Uno a uno fueron comprobando el movil pero ninguno tenía cobertura, ni les daba señal el teléfono.

- Tenemos que pensar un plan B – Diego se paseaba de un lado a otro nervioso mordiéndose las uñas.

- Tengo una idea – dijo Cristina harta de esperar – a la de tres salimos todos corriendo hacia la civilizacion, ¿entendido? Una, dos y…

- ¿Hola? -  se oyó una voz detrás de ellos.

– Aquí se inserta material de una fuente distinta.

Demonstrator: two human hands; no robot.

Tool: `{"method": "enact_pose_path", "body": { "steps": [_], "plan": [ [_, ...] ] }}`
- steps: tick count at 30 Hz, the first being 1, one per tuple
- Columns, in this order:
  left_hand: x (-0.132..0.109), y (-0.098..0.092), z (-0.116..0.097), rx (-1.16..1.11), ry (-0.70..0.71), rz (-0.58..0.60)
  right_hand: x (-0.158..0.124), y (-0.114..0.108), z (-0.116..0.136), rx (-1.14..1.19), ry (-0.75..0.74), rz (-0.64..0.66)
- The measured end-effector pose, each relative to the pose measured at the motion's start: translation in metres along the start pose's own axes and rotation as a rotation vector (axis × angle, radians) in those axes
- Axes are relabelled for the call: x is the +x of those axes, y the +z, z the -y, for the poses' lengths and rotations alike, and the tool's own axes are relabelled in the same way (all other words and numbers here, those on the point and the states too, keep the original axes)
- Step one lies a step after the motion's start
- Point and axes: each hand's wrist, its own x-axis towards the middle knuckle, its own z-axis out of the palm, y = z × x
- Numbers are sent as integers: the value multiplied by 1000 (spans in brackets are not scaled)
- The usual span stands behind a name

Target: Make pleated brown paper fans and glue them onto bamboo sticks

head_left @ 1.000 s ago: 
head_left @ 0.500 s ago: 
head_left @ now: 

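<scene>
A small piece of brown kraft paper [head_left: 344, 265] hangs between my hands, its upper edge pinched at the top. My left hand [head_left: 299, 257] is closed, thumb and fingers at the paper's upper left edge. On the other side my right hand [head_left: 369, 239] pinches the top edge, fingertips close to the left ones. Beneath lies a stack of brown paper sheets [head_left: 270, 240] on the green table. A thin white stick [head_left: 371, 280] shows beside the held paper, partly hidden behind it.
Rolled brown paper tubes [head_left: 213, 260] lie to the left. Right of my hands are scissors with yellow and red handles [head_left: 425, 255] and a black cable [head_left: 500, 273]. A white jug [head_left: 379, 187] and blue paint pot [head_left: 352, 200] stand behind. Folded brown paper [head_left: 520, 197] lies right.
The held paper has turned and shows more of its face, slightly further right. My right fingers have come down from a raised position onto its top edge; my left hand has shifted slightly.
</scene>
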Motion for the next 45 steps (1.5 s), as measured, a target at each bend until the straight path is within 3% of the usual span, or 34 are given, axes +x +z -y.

No hizo falta decir tres, todos salieron disparados por la puerta de la casa gritando con aquel hombre persiguiendoles. Pero de repente apareció otro de frente y cogió a Hugo. Diego que estaba justo al lado le dio una patada al hombre pero a él también le habían cogido. Las chicas se quedaron quietas, sin saber si huir o ponerse a llorar ya.

Uno de los hombres, el que sujetaba a Diego encedió una linterna y apuntó a algo que tenía en la mano. Era una placa de policia. – ¿Qué os pasa chicos? Estais muy alterados, no os vamos a hacer nada. Hemos venido por que unos vecinos que paseaban al perro han oido gritos.

Hugo se deshizo del abrazo del otro policía y gritó con nerviosismo – ¡Hay un hombre colgado entre esos árboles! – mientras señalaba al pequeño bosque que rodeaba la casa.

Los policías no dijeron nada mas y se acercaron hacia donde los niños habían señalado con las linternas y con mucho cuidado. De repente desaparecieron de la vista de los niños y al poco volvieron a aparecer. Uno de ellos dijo con gesto adusto – ¿ Es una broma? – dijo enseñándoles el supuesto hombre muerto colgado del arbol. Era un maniquí.